▸ WORK ORDER: Only the lines from the start of the material through the line containing "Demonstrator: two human" are to be extracted, exactly as they appear.

▸ DATA BLOCK:
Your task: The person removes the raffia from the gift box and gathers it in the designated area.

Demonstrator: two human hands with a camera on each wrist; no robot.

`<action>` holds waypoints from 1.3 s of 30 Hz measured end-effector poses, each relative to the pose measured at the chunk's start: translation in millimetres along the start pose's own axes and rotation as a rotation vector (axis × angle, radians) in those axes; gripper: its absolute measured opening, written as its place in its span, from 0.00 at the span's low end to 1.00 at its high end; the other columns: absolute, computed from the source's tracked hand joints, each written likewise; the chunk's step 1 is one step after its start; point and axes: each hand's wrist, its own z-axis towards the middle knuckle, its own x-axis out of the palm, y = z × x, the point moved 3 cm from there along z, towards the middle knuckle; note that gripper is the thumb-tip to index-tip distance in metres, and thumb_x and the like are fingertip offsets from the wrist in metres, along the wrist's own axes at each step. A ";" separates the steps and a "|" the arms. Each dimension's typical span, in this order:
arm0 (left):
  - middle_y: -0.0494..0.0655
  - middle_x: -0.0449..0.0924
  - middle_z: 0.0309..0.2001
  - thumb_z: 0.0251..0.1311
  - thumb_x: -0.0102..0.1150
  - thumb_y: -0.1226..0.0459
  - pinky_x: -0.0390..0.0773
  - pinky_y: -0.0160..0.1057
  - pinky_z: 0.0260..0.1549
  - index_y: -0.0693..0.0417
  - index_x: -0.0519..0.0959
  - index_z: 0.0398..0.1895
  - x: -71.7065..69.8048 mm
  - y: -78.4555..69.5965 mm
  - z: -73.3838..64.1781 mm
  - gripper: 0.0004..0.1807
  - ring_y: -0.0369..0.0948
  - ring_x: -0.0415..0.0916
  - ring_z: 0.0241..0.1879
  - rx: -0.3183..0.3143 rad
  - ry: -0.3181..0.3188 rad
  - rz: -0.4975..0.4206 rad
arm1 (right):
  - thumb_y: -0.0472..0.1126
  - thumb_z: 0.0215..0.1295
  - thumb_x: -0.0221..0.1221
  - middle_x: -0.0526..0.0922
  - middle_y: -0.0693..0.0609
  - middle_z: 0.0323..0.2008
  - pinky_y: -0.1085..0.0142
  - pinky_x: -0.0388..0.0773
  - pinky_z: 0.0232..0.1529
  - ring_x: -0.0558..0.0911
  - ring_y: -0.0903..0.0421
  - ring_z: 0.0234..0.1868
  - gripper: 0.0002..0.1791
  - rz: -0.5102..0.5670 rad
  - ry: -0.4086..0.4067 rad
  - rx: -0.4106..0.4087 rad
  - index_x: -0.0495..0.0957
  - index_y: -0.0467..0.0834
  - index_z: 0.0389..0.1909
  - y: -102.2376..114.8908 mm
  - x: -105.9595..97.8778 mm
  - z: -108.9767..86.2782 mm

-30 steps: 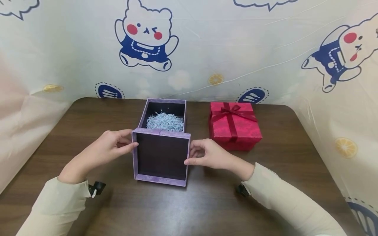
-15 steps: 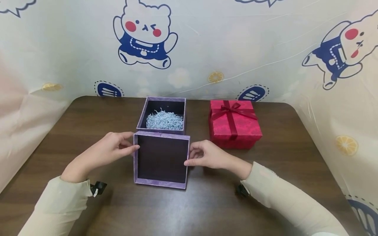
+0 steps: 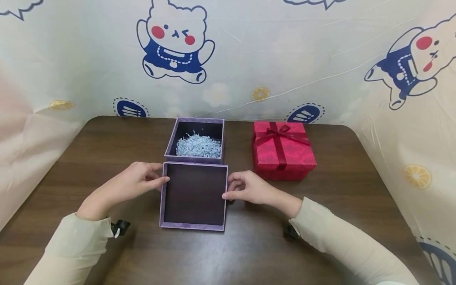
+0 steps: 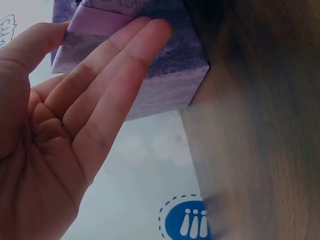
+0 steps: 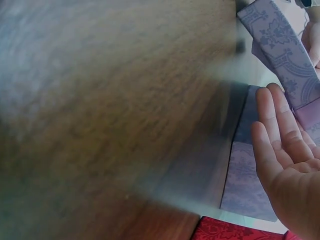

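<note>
A purple patterned box lid (image 3: 195,194) with a dark lining is held with its inside facing up toward me. My left hand (image 3: 137,180) pinches its left side, thumb on the rim and fingers behind. At the right side, my right hand (image 3: 251,188) grips it in the same manner. Just beyond the lid stands the open purple box (image 3: 196,159), holding light blue shredded paper (image 3: 198,146). In the right wrist view the lid (image 5: 285,50) is tilted, and the box (image 5: 250,175) is behind the fingers. The left wrist view shows the purple box wall (image 4: 160,90) past my fingers.
A closed red gift box (image 3: 285,152) with a dark red ribbon bow stands to the right, beyond my right hand. The brown wooden table (image 3: 249,253) ends at a pale curtain (image 3: 235,59) printed with cartoon bears.
The lid has tipped back flatter and shifted slightly toward me, so its top edge uncovers the purple box's front rim. Both hands have moved with it and keep hold of its sides.
</note>
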 end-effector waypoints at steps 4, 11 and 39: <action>0.50 0.89 0.35 0.68 0.60 0.59 0.84 0.39 0.36 0.68 0.78 0.50 2.4 2.1 1.6 0.18 0.37 0.87 0.31 -0.009 0.029 -0.012 | 0.39 0.58 0.70 0.88 0.45 0.31 0.70 0.80 0.37 0.88 0.48 0.33 0.18 0.017 0.008 0.001 0.79 0.35 0.46 -1.2 0.6 -1.1; 0.41 0.88 0.27 0.67 0.60 0.58 0.81 0.35 0.34 0.65 0.81 0.43 5.8 7.6 6.3 0.15 0.37 0.85 0.30 -0.014 0.048 0.006 | 0.38 0.60 0.69 0.89 0.43 0.32 0.71 0.80 0.40 0.88 0.50 0.34 0.25 0.022 0.017 0.029 0.75 0.31 0.54 -5.3 1.5 0.4; 0.45 0.88 0.34 0.69 0.58 0.61 0.83 0.36 0.40 0.67 0.81 0.51 6.6 20.4 13.7 0.17 0.35 0.85 0.31 -0.001 0.087 -0.004 | 0.44 0.64 0.66 0.87 0.49 0.41 0.63 0.84 0.47 0.85 0.58 0.40 0.28 -0.148 -0.052 0.004 0.73 0.40 0.63 -11.1 -16.4 -12.4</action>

▸ RESPONSE BELOW:
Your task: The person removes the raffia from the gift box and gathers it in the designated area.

Demonstrator: two human hands with a camera on each wrist; no robot.

Nothing else is required to complete this exercise.